Inspired by Chuckman's raving about The Witcher 3, I picked up my playthrough of The Witcher 1 again, beat it, and have moved on to The Witcher 2 and am 12 hours deep as of tonight.

As a long-time player of The Witcher (because the game was just boring enough for me to keep dropping it but just entertaining enough for me to not drop it forever) and fresh off my experience with it, I've noticed everything its sequel does differently in stark relief, and I find that its pluses and minuses are not what I was expecting based on what I'd heard about it.

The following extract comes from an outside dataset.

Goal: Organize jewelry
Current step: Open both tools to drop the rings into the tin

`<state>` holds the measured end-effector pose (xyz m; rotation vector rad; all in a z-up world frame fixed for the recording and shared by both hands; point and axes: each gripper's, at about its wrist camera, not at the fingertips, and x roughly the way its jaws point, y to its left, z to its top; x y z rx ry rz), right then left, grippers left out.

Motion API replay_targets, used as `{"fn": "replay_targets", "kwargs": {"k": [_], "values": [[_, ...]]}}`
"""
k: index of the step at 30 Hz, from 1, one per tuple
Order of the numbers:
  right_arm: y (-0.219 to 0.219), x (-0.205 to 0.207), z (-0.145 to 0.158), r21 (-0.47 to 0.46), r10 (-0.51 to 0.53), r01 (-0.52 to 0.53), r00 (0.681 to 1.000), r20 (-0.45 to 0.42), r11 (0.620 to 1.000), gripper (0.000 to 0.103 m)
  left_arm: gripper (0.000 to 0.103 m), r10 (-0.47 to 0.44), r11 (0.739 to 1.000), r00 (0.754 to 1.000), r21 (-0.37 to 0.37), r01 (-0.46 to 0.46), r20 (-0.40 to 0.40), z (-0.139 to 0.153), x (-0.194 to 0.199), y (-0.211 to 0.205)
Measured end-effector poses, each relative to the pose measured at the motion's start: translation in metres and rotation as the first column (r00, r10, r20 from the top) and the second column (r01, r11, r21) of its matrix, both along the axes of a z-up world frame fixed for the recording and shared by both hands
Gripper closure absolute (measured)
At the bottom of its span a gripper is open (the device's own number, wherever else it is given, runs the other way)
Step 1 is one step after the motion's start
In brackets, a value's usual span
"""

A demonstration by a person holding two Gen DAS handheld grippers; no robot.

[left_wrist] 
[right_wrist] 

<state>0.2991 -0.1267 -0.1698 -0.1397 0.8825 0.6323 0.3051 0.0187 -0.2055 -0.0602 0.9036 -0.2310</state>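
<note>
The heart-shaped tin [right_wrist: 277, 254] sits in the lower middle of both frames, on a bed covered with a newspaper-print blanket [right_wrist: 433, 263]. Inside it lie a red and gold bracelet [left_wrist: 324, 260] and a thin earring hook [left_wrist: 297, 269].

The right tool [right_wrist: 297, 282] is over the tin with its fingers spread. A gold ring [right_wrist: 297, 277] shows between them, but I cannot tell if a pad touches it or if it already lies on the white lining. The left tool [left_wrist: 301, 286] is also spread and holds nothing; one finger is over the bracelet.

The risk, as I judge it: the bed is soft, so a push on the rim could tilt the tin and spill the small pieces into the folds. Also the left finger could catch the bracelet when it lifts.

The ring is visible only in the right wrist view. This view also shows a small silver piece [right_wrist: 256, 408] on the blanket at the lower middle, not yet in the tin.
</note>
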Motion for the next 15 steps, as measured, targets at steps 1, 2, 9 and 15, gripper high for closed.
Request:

The much-vaunted improved combat of the sequel seems anything but so far -- when I'm not button-mashing I'm hit-and-running the way I do in every game that doesn't have its combat house in order. Witcher 1's click, wait, click, wait melee was boring to be sure, but there was a higher level of strategy in play that seems to be gone in the sequel -- there's no more sword styles, you can't drink potions in combat, many potions that were much more useful in the original now come with significant downsides, and you can drink only a specific number at a time (3 to start, but I predict that can be upgraded), whereas the original's toxicity system was more organic, allowing you to drink as many potions as you dared with consequences for reaching high levels of toxicity by imbibing too many. In this game? I haven't yet been able to tell what the toxicity mechanic even does, because the 3-potion limit is far more the bottleneck.

Signs (witcher magic) that were a lot more impressive in the original have become laughable shadows of themselves in the sequel. Igni has such a pathetically short range (at least right now) that I find myself repeatedly launching fireballs that stop inches short of their target. Even low-level Igni in the original was an impressive wave of fire that could engulf multiple targets in an arc in front of you, or be charged up for a long-range fireball; the sequel's Igni is, thus far, a single small fireball that can strike only a single target and cannot take out even a lowly bandit except with several tries. Aard in the original was an impressive wave of force that could knock down everyone in front of you; Aard in the sequel, thus far at least, is a little ball that affects a single target and makes them stumble.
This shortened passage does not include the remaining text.